### WHAT YOU SHOULD DO
Lines before the one containing "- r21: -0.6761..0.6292" are excluded; print that line and every line after it through the end of the material below, exactly.

### EXERCISE DATA
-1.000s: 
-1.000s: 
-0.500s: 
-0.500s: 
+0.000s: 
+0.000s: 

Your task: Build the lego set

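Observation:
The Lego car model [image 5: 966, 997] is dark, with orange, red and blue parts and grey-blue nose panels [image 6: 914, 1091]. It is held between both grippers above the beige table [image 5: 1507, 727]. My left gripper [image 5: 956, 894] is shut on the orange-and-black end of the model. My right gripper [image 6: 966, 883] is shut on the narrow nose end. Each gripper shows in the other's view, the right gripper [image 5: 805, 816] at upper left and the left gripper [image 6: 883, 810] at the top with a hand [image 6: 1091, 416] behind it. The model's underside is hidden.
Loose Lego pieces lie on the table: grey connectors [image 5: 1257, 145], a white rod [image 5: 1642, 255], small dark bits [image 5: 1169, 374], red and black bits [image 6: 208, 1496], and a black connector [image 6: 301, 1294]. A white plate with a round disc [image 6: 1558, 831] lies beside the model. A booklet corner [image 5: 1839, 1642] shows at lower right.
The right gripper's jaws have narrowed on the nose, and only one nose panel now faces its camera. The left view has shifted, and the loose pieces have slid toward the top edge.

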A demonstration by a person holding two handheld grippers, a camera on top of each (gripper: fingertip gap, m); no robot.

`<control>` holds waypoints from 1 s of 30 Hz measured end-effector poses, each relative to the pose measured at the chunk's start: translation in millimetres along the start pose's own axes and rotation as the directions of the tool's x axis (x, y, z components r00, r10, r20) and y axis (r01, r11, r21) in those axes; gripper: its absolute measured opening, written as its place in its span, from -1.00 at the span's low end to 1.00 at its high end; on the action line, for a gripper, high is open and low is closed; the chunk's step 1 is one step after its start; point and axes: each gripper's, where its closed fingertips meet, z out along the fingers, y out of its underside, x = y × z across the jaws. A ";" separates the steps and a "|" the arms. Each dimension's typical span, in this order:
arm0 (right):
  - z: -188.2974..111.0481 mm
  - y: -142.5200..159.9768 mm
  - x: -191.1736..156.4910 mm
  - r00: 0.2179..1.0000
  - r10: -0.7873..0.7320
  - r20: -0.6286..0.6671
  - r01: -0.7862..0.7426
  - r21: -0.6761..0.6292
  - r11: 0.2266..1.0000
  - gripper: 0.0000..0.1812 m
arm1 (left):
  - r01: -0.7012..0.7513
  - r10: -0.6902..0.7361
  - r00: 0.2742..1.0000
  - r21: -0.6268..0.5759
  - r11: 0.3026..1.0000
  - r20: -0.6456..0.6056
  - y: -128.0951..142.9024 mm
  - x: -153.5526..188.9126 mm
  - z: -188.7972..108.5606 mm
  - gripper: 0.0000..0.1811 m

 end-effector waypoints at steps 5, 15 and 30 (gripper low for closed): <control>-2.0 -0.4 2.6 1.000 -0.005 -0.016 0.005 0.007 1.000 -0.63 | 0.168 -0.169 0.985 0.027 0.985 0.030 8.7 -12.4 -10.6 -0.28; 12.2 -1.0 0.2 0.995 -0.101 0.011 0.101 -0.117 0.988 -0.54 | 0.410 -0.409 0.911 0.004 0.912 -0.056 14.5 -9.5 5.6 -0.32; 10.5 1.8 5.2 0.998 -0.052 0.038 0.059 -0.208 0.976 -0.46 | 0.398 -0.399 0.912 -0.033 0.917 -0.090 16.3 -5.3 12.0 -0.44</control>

### WRITTEN ANSWER
  - r21: -0.6761..0.6292
  - r11: 0.2266..1.0000
  - gripper: 0.0000..0.1812 m
arm1 (left):
  - r01: -0.7012..0.7513
  - r10: -0.6902..0.7361
  - r00: 0.2742..1.0000
  - r21: -0.6268..0.5759
  - r11: 0.3026..1.0000
  - r20: -0.6456..0.6056
  - y: -128.0951..142.9024 mm
  - x: -153.5526..188.9126 mm
  - z: -188.7972..108.5606 mm
  - gripper: 0.0000..0.1811 m

 end-effector waypoints at steps 5, 15 and 30 (gripper low for closed): <control>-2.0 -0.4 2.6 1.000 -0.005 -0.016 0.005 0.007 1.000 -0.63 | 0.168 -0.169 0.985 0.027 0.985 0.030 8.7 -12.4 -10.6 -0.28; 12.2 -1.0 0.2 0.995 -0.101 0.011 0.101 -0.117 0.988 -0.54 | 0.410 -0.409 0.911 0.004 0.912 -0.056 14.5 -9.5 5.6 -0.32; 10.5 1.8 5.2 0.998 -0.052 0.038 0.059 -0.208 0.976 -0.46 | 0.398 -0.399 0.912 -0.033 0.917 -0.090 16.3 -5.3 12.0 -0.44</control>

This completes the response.